TASK STATEMENT -
Take the records below and retype them line by line, from the first line through the one containing "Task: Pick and"; stop there.

--

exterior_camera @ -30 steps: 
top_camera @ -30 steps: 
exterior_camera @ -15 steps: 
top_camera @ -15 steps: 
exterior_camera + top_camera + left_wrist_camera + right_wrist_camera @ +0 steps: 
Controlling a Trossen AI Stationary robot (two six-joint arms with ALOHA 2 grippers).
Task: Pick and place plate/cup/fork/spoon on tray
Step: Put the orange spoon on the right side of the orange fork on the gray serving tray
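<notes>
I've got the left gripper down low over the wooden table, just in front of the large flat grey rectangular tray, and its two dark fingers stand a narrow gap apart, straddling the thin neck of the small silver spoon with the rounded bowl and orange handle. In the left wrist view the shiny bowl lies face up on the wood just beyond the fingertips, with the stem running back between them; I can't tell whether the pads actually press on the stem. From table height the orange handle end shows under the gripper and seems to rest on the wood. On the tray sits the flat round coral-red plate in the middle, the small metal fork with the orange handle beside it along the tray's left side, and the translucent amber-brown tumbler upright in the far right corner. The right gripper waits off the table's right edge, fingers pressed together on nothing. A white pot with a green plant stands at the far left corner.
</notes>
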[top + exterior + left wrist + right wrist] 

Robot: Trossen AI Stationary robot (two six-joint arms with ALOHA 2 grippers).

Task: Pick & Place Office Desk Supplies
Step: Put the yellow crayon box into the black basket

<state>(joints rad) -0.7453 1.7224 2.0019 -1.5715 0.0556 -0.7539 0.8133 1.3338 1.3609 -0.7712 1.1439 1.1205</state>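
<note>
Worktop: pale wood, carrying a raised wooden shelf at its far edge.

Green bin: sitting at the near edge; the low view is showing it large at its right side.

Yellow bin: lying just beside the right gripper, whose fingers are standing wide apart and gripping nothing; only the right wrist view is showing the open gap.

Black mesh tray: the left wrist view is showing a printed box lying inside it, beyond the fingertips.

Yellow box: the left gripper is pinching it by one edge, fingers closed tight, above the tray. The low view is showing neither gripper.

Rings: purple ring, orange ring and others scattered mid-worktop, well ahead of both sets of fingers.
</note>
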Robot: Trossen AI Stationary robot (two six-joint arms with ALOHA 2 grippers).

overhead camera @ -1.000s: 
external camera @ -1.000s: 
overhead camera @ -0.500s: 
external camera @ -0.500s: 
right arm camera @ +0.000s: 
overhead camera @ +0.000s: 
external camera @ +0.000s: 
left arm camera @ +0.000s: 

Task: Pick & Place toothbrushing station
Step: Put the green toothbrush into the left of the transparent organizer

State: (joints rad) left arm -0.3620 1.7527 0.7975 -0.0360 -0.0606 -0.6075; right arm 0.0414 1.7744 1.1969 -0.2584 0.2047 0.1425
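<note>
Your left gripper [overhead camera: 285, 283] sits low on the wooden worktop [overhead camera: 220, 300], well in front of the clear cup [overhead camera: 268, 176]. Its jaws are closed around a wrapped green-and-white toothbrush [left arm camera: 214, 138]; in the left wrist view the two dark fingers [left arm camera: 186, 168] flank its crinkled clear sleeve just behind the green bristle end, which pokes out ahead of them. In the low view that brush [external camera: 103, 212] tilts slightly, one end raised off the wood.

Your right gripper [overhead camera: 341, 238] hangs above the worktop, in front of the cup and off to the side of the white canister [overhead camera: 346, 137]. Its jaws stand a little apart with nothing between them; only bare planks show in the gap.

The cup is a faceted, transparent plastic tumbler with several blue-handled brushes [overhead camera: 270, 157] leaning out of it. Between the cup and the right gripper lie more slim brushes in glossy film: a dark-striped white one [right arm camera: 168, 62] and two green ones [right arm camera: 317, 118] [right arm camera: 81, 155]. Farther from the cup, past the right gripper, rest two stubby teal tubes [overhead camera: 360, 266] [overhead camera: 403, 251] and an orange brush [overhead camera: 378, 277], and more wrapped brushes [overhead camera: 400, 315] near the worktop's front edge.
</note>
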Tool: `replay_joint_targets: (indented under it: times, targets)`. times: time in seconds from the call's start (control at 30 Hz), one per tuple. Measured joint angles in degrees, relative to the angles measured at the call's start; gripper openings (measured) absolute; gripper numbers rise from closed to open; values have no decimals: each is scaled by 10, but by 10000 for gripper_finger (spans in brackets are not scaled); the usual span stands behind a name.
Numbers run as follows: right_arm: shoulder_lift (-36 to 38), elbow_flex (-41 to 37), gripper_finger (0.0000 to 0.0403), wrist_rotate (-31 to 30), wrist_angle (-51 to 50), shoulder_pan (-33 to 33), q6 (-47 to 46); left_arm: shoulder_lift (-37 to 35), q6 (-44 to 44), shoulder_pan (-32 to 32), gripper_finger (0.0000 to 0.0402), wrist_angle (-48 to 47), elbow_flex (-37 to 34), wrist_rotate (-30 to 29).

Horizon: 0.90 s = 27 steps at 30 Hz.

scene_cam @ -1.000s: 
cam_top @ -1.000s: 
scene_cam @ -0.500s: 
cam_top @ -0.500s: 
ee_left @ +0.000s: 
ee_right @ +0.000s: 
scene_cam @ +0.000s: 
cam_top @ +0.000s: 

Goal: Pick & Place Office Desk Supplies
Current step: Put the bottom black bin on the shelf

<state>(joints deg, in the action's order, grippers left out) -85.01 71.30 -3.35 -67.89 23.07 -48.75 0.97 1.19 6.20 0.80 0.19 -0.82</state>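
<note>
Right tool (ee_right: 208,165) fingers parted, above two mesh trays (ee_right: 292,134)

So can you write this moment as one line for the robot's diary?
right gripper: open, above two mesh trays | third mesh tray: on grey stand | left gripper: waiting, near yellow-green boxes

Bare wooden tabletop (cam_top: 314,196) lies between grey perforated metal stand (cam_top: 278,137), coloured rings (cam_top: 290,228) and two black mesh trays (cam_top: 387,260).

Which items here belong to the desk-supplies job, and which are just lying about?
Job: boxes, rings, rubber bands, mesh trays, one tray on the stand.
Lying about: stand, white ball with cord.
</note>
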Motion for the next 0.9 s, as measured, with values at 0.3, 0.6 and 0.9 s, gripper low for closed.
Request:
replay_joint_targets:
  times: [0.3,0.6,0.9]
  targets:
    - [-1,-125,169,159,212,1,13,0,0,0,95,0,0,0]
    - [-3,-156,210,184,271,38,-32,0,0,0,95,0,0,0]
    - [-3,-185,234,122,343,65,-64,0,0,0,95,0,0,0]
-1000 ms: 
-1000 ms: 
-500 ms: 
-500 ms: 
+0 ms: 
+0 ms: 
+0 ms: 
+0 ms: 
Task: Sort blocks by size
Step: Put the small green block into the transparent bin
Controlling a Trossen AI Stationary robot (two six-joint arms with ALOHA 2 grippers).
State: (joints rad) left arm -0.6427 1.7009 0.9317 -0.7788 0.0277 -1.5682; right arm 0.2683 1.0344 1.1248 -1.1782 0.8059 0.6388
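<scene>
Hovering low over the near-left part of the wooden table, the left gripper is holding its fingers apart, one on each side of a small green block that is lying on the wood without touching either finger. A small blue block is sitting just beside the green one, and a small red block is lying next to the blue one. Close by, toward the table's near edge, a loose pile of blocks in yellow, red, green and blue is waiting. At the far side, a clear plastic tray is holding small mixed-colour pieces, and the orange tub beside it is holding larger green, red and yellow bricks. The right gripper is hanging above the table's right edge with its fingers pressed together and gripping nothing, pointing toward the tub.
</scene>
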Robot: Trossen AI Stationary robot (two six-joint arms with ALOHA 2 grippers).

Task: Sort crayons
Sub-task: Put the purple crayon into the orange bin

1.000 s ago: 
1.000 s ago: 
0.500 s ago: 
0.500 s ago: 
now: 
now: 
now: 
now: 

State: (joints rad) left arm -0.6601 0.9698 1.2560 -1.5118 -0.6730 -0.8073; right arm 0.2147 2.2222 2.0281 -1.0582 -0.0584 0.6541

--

EXERCISE RESPONSE -
exterior_camera @ -30 steps: 
top_camera @ -30 steps: 
exterior_camera @ -15 steps: 
top_camera @ -15 steps: 
exterior_camera + top_camera + left_wrist_camera + right_wrist_camera @ +0 steps: 
Controlling a Trossen AI Stationary robot (two six-joint arms with ALOHA 2 grippers).
Task: Pick and place plate/cup/fork/spoon on tray

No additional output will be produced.